Is that how it works?

Roughly, that's how it works, and it's a long journey. First thing we have to do is we have to discover or find what we call a target in the human body that we want a drug. We think this target has some ability to impact human health and.

A disease we're interested in.

Then we have to design a drug to either inhibit or promote that target, and that takes some time. AI might help us do that faster, we'll see. And then once we have that target drug optimized, we take it into animals, make sure it doesn't cause any preclinical safety signals, and then we finally move into humans. And from the time we move into humans to when we get it to people, it's usually around nine years.

Last year twenty twenty three, we saw an enormous increase in drugs being taken that reduce your weight, and they seem to work quite well. There are two drug companies United States and one in Europe that seem to dominate that business.

Are you going to get into that business? And why not? It seems to be extremely profitable.

It is a business we're interested in.

We're working on really the next wave of medicines because I think these GLP one medicines that you're talking about are very well serviced by the current companies. It's a fascinating story goes back actually to the early nineteen nineties. It took us almost twenty five years to realize the potent effect that these types of drugs would have on obesity. But we think there's opportunity to improve on them, and we hope it'll be It's very early stage within nov Artists, but can we come up with drugs that better preserve muscle, are maybe easier to take and more infrequently taken. One area of where Novartis is one of the leaders is in what are called small interfering RNA therapies.

It sounds like a fancy.

Word, but really what it allows you to do is take drugs that you normally would take every single day and make them drugs you only have to take twice a year. So in cholesterol lowering, we have a medicine that you only have to take twice a year to lower cholesterol sixty percent. We're working on similar medicines for hypertensions, high blood pressure, other risk factors for cardiovascular disease. And the idea is can you get to very infrequently dosed medicines because most people don't stay on the drugs.

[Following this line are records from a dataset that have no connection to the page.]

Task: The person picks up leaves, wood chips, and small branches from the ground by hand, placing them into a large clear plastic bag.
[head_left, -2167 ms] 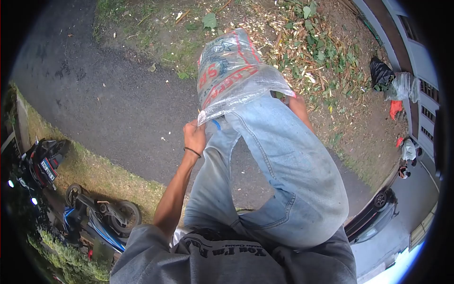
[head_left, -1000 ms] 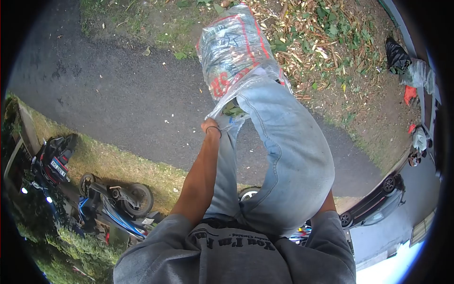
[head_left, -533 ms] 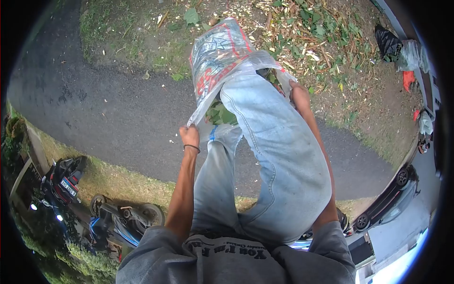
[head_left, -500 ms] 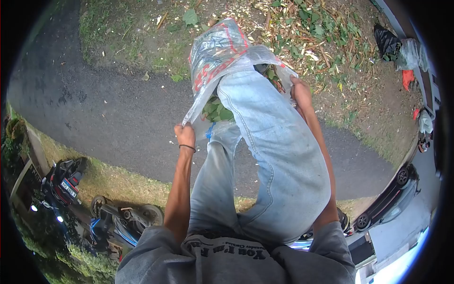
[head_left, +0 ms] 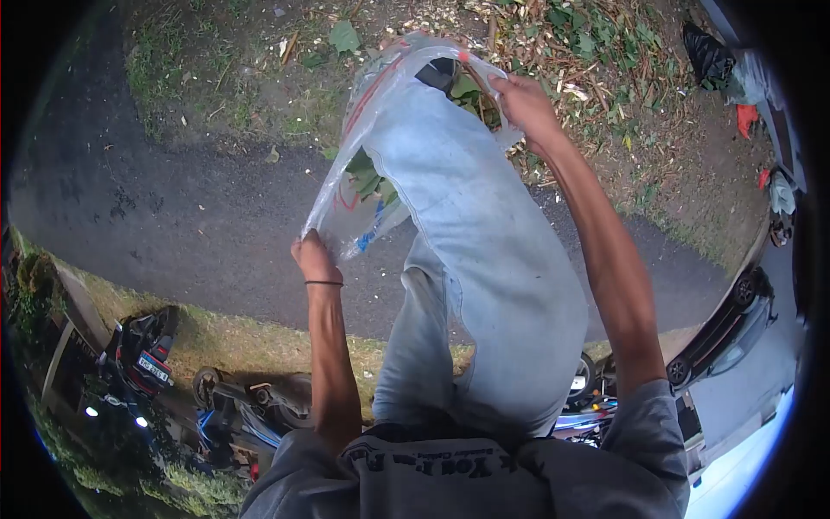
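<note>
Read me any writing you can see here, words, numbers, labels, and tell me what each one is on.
"You I'm R...": white lettering on the grey shirt, seen upside down; only partly legible, and the smaller line beneath is too blurred.
Red printing on the clear plastic sack, which the left hand and right hand both grip: creased, not readable.
Number plate on the parked motorbike: characters too small to read.
</note>
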The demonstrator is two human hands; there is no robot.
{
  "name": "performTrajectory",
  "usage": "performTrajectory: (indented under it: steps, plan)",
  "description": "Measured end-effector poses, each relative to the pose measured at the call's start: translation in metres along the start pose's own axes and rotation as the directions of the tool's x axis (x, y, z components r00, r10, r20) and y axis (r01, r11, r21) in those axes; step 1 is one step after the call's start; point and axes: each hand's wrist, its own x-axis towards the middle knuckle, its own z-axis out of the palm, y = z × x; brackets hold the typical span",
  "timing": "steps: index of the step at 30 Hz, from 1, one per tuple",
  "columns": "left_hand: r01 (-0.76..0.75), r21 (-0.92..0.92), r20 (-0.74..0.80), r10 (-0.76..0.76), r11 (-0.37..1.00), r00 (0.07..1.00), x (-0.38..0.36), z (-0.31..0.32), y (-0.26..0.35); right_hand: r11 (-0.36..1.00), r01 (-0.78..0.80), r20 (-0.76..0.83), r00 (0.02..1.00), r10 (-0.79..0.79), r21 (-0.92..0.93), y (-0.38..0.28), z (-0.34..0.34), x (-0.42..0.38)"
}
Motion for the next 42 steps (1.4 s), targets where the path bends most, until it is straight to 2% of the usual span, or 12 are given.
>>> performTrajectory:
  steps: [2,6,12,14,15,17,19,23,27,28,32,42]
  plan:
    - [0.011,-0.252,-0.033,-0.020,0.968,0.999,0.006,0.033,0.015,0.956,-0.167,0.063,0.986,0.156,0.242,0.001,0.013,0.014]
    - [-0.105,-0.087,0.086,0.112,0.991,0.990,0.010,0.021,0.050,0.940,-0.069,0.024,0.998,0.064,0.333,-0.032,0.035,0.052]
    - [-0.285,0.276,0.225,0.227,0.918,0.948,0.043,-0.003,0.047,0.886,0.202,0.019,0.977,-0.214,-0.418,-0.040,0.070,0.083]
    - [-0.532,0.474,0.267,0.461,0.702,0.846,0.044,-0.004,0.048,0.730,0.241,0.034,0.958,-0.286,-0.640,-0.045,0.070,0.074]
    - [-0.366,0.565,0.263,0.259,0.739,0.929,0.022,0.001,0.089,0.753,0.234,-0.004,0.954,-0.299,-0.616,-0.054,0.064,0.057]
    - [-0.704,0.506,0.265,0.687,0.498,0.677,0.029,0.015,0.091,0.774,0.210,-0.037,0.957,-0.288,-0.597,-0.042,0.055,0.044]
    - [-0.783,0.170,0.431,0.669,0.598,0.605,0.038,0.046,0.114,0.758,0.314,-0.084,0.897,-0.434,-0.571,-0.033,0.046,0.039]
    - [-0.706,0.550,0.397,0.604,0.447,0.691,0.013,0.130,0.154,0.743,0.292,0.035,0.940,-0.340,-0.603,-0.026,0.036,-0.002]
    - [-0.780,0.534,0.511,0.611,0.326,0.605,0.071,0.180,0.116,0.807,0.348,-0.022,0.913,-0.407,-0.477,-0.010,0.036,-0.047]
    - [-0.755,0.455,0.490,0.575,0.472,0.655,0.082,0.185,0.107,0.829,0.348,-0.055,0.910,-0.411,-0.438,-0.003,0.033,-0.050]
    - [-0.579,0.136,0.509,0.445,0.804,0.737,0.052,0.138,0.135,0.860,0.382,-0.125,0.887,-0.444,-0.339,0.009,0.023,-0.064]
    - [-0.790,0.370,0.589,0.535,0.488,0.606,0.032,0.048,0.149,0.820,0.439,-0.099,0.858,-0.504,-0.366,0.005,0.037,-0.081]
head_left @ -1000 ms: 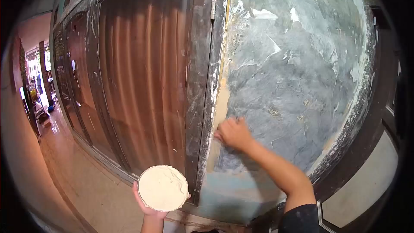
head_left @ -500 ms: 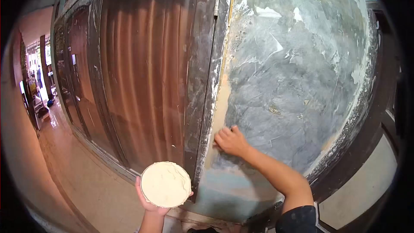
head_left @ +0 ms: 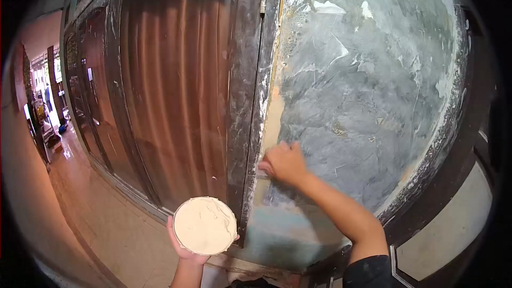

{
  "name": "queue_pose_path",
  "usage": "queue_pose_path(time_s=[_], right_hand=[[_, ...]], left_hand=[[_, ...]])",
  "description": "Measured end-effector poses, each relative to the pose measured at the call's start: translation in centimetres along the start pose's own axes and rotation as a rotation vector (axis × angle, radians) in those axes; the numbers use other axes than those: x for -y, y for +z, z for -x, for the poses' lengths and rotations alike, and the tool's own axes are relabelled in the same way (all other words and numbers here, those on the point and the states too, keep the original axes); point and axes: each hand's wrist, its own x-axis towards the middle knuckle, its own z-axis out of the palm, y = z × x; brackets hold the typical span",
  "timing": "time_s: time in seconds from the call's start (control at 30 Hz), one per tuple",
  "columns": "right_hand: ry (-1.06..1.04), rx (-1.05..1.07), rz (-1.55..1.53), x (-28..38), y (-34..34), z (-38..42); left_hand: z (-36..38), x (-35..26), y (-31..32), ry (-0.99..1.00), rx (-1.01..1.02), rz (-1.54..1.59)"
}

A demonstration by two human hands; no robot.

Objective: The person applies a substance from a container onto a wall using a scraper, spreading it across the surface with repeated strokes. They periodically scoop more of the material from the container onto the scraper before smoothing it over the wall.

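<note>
Two hands are in view. The left hand (head_left: pixel 186 254) supports a round container (head_left: pixel 186 249) at the lower centre, in front of the lower edge of the curtained panel (head_left: pixel 178 90); thumb and fingers are spread around its sides, gripping it from below. Cream-coloured paste (head_left: pixel 205 224) fills the container to the rim, with a ridged fold at right.

The right hand (head_left: pixel 284 161) is at the beige strip (head_left: pixel 273 120) along the left edge of the grey wall (head_left: pixel 346 93), beside the dark wooden frame (head_left: pixel 245 101). Its fingers are curled inward; whether they pinch an object or are pressed together cannot be determined.

Relative to the wall, the right hand is higher on the strip than half a second ago, yet lower than one second ago. Its thumb side has also shifted left, to the edge of the frame. The container has kept nearly the same position, and the left hand's hold is unchanged.

Motion blur softens the right hand's outline. The palm-side surfaces of its fingers are hidden. The container's underside is concealed, as are most of the left fingers. The right sleeve (head_left: pixel 368 272) is cut off at the bottom border.
</note>
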Motion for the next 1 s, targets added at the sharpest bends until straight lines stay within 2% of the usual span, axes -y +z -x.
queue_pose_path(time_s=[0.03, 0.13, 0.2, 0.23, 0.27, 0.3, 0.33, 0.43, 0.47, 0.5, 0.53, 0.57, 0.63, 0.7, 0.77, 0.83, 0.9, 1.0], right_hand=[[-0.142, 0.024, 0.043, 1.1, 2.1, 1.6], [-0.182, -0.077, 0.148, -1.1, 1.8, -0.3], [0.029, -0.194, 0.16, -5.6, -3.8, -6.1], [0.161, -0.332, 0.197, -7.6, -7.5, -8.9], [0.353, -0.374, 0.271, -9.7, -10.0, -10.7], [0.435, -0.582, 0.257, -11.3, -11.8, -11.7], [0.568, -0.618, 0.229, -12.5, -13.1, -12.0], [0.585, -0.514, 0.128, -11.0, -11.7, -9.8], [0.424, -0.46, 0.02, -9.1, -9.1, -8.1], [0.39, -0.115, -0.014, -6.3, -7.9, -6.5], [0.132, -0.106, 0.089, -3.5, -4.9, -3.9], [0.025, 0.065, -0.027, -0.9, -2.0, -1.4], [-0.261, -0.1, 0.071, 1.6, 2.1, 1.9], [-0.268, -0.081, 0.176, 0.3, 2.1, 0.3], [-0.038, -0.187, 0.192, -3.5, -1.9, -5.4], [0.26, -0.255, 0.27, -7.2, -8.8, -10.9], [0.478, -0.581, 0.21, -11.0, -12.9, -13.5], [0.513, -0.662, 0.126, -11.2, -12.7, -12.2]], left_hand=[[-0.2, 0.1, -0.7, -0.016, 0.076, 0.105], [-0.5, -0.1, -0.8, -0.016, 0.035, 0.055], [-0.8, -0.2, -0.9, -0.018, 0.034, 0.036], [-0.7, -0.2, 0.1, -0.024, 0.061, 0.146], [-0.9, -0.2, 0.3, -0.019, 0.038, 0.112], [-0.8, -0.2, 0.3, -0.017, 0.013, 0.076], [-0.8, -0.2, 0.3, -0.021, 0.007, 0.074], [-0.8, -0.2, -0.1, -0.008, 0.077, -0.109], [-0.7, -0.1, 0.2, -0.032, 0.049, 0.024], [-0.6, -0.1, 0.5, -0.053, 0.02, 0.16], [-0.6, 0.0, 0.4, -0.051, 0.022, 0.163], [-0.6, 0.0, 0.2, -0.051, 0.029, 0.107], [-0.9, 0.0, -0.2, -0.049, 0.102, -0.016], [-1.0, 0.1, -0.2, -0.067, 0.062, -0.006], [-1.1, -0.1, 0.0, -0.054, 0.071, -0.03], [-1.1, -0.1, 0.2, -0.042, 0.07, -0.05], [-1.0, -0.1, 0.4, -0.012, 0.032, -0.005], [-0.4, -0.2, 0.1, -0.018, 0.023, 0.025]])
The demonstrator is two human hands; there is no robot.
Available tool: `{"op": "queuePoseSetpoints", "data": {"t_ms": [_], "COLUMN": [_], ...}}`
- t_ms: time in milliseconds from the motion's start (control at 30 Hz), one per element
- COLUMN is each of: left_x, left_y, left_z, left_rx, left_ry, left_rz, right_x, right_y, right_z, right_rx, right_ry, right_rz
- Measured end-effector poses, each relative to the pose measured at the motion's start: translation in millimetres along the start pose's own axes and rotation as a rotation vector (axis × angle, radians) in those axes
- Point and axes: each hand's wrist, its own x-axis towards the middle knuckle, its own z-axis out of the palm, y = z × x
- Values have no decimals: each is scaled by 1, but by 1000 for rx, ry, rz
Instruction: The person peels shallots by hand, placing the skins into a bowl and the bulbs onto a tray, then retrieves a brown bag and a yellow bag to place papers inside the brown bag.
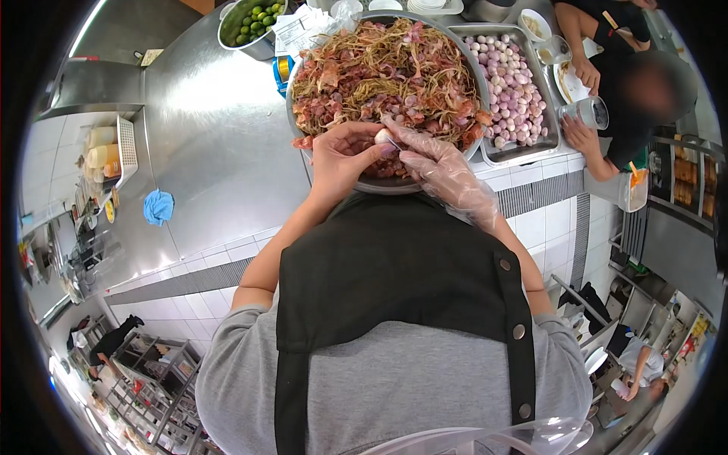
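Note:
My bare left hand (343, 158) pinches a pale, peeled-looking shallot (384, 137) between thumb and fingers. My right hand (447, 176), in a clear plastic glove, is closed on a small knife (393, 142); only a bit of its thin blade shows, against the shallot, and its handle is hidden. Both hands are over the near rim of a large round metal bowl (294, 114). Heaped in the bowl are reddish shallot skins and dry stringy tops (379, 72). To the right, a metal tray (517, 158) holds many peeled shallots (516, 95).
A pot of green limes (258, 23) stands at the back left, beside papers (298, 32) and a blue-and-yellow roll (283, 70). A blue cloth (158, 207) lies on the steel counter (220, 144). At the right, another person (644, 98) sits with a plate and a clear cup (591, 114).

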Motion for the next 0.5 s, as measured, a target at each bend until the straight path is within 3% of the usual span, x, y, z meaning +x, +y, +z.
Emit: {"op": "queuePoseSetpoints", "data": {"t_ms": [300, 500], "left_x": [2, 6], "left_y": [-4, -9], "left_z": [0, 0], "left_rx": [62, -14], "left_ry": [-13, -27], "left_rz": [26, 54], "right_x": [2, -3], "right_y": [9, -7], "right_z": [-6, 2], "right_rx": [17, 446], "right_ry": [-8, 20], "right_rz": [99, 270]}}
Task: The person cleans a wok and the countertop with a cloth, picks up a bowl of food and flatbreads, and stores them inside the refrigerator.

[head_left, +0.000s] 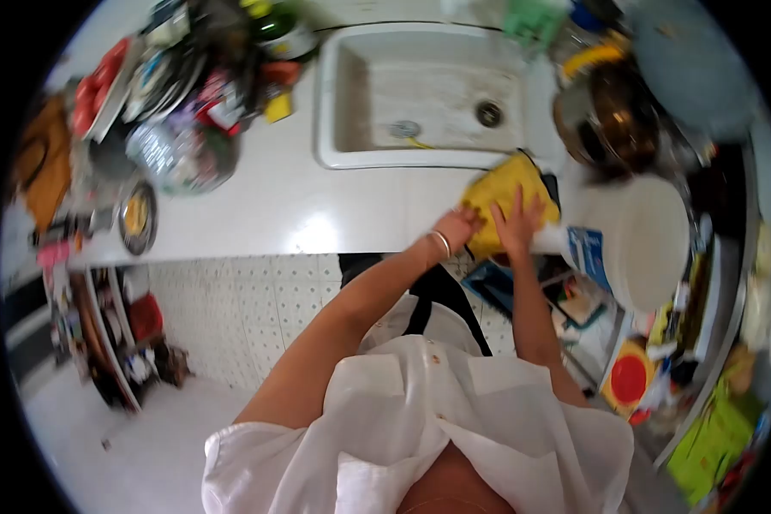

As I get older, the drug that I'm most interested in is one that deals with Alzheimer's or dementia, because I'm always wondering am I going to be getting this disease?

What are you doing in that area?

So we're active and I think what we're really interested in is again the next wave of what might be effective therapies for Alzheimer's disease. Today there are two one drug license, another drug coming targeting the plaques in the brain anti amyloid that drugs as they are called.

But we think the next generation.

Opportunities are going to be to target other elements that accumulate in the brain. One is called TAO. There are other targets as well. But I would say Alzheimer's is a really tough space. I mean, one of the things that's very hard is you need to intervene very early because it's a very slowly progressing disease, and identifying which patients to intervene on and then figuring out what to treat them the patients with is really really difficult.

On cancer related drugs, there are some cancer related drugs, and I guess you have some as well, but.

They tend to deal with cancer.

Once you have cancer, they try to ameliorate the side effects of it or the effects of it. What about something that prevents cancer? Is that realistic in my lifetime?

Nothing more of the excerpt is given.